## Exercise description
The reply should contain every line of the data, repeated exactly, and no pictures.
··· Recorded information ···
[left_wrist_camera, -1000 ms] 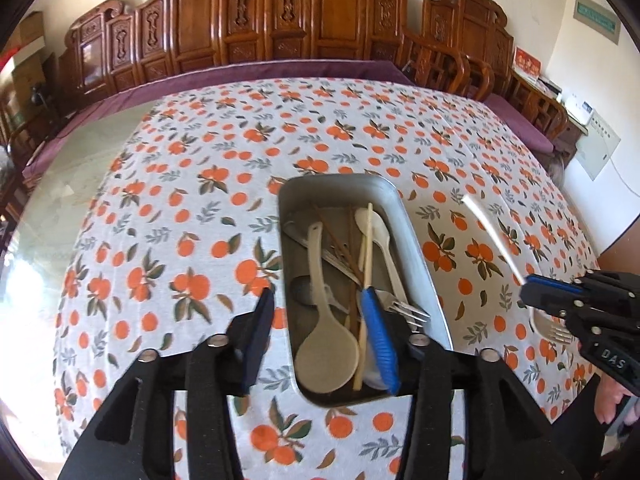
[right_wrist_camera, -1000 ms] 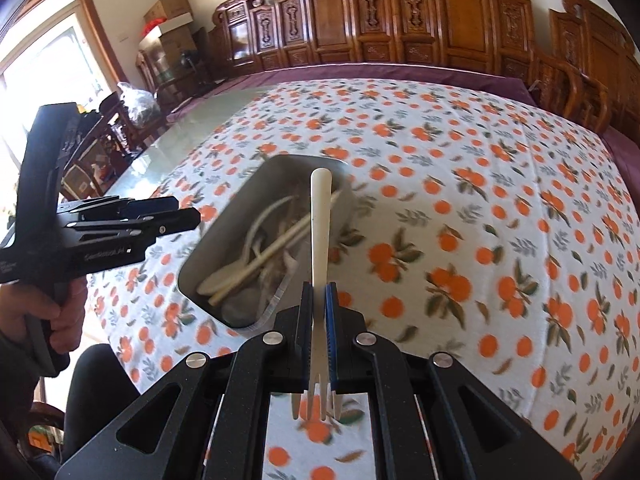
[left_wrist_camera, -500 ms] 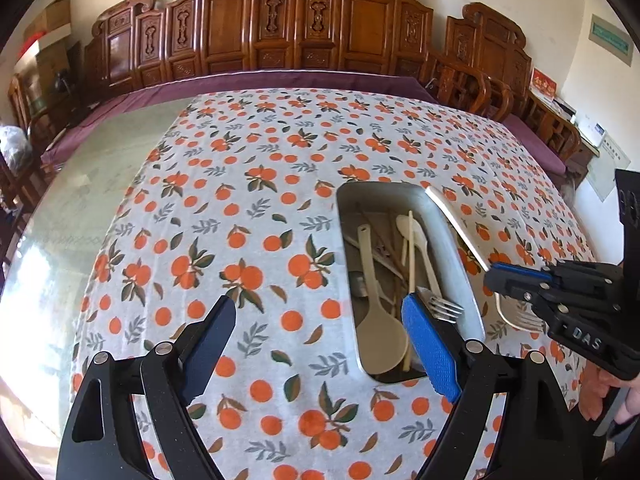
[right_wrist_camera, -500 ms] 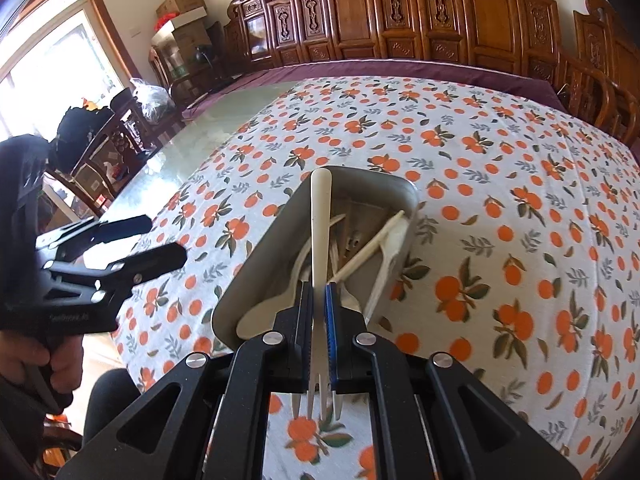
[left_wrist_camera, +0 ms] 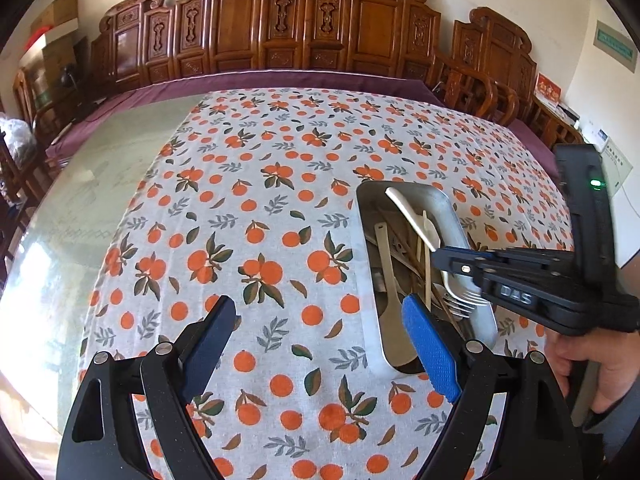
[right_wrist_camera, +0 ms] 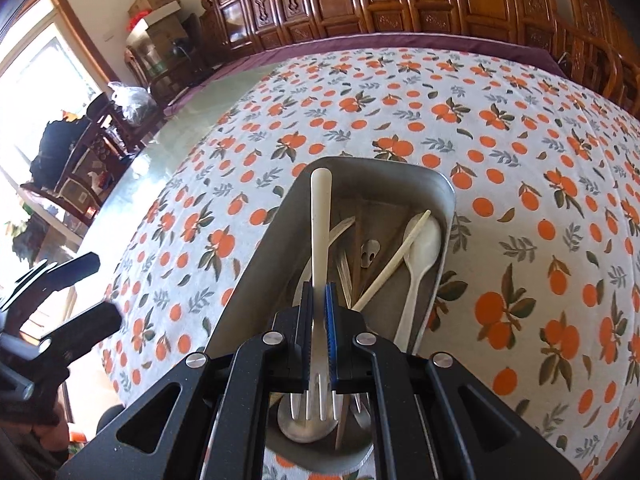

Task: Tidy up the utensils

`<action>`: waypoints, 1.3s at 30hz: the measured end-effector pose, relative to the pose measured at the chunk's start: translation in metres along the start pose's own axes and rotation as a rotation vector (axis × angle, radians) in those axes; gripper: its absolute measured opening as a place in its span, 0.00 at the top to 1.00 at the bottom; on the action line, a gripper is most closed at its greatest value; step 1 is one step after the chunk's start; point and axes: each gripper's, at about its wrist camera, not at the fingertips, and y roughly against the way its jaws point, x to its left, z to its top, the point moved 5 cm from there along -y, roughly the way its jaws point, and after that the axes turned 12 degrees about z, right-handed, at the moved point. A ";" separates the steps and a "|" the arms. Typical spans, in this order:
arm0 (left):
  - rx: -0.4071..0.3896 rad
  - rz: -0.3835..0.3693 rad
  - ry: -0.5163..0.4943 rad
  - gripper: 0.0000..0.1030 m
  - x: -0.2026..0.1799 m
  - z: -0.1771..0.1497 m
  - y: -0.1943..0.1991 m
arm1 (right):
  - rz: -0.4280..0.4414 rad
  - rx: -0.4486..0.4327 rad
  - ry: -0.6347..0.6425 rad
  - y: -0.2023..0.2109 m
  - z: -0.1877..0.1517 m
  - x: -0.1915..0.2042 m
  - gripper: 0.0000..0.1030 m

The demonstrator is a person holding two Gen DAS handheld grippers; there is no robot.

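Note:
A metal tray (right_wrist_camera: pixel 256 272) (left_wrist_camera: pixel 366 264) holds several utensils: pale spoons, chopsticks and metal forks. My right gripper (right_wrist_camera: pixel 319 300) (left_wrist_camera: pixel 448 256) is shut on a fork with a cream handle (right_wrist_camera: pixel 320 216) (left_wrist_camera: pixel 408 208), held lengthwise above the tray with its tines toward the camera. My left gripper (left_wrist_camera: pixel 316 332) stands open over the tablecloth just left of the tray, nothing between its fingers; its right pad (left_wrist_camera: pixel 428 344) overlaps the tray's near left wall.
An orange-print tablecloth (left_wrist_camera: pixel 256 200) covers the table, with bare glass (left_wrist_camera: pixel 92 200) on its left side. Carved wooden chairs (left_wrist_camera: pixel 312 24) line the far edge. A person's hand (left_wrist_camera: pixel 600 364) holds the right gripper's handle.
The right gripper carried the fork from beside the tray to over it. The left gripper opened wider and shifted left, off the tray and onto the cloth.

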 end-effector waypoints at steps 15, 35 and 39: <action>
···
## Result for this task
[left_wrist_camera, -1000 ms] 
[right_wrist_camera, -1000 ms] 
[left_wrist_camera, -500 ms] 
[right_wrist_camera, -500 ms] 
[left_wrist_camera, +0 ms] 
[right_wrist_camera, +0 ms] 

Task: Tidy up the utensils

`<action>`: waypoints, 1.3s at 30hz: the measured end-effector pose, relative to the pose measured at the chunk's start: translation in metres along the start pose's own axes and rotation as a rotation vector (axis × angle, radians) in those axes; gripper: its absolute measured opening as a place in its span, 0.00 at the top to 1.00 at the bottom; on the action line, a gripper is most closed at its greatest value; step 1 is one step after the chunk's start; point and axes: each gripper's, at about its wrist camera, not at the fingertips, and y roughly against the way its jaws point, x to its left, z to its top, the point moved 5 cm from there along -y, roughly the way its jaws point, and after that the axes turned 12 degrees about z, right-handed, at the moved point. A ";" separates the steps and a "|" the arms. Typical spans, in this order:
arm0 (left):
  - rx: -0.4071..0.3896 rad
  - rz: -0.3835..0.3693 rad
  - ry: -0.5163..0.4943 rad
  - gripper: 0.0000..0.1030 m
  - x: -0.2026..0.1799 m
  - z: -0.1771..0.1497 m
  - y: -0.1943..0.1991 m
arm1 (right):
  - rz: -0.4280..0.4414 rad
  - rx: -0.4486..0.4327 rad
  - ry: -0.6347..0.6425 rad
  - y: -0.2023..0.2109 m
  - z: -0.1877..0.1517 m
  - x: -0.1915..0.2042 m
  - gripper: 0.0000..0.1030 m

The demonstrator is a person holding two Gen DAS handheld grippers; there is no robot.

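Note:
A metal tray (right_wrist_camera: pixel 256 272) (left_wrist_camera: pixel 366 264) holds several utensils: pale spoons, chopsticks and metal forks. My right gripper (right_wrist_camera: pixel 319 300) (left_wrist_camera: pixel 448 256) is shut on a fork with a cream handle (right_wrist_camera: pixel 320 216) (left_wrist_camera: pixel 408 208), held lengthwise above the tray with its tines toward the camera. My left gripper (left_wrist_camera: pixel 316 332) stands open over the tablecloth just left of the tray, nothing between its fingers; its right pad (left_wrist_camera: pixel 428 344) overlaps the tray's near left wall.
An orange-print tablecloth (left_wrist_camera: pixel 256 200) covers the table, with bare glass (left_wrist_camera: pixel 92 200) on its left side. Carved wooden chairs (left_wrist_camera: pixel 312 24) line the far edge. A person's hand (left_wrist_camera: pixel 600 364) holds the right gripper's handle.
The right gripper carried the fork from beside the tray to over it. The left gripper opened wider and shifted left, off the tray and onto the cloth.
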
 end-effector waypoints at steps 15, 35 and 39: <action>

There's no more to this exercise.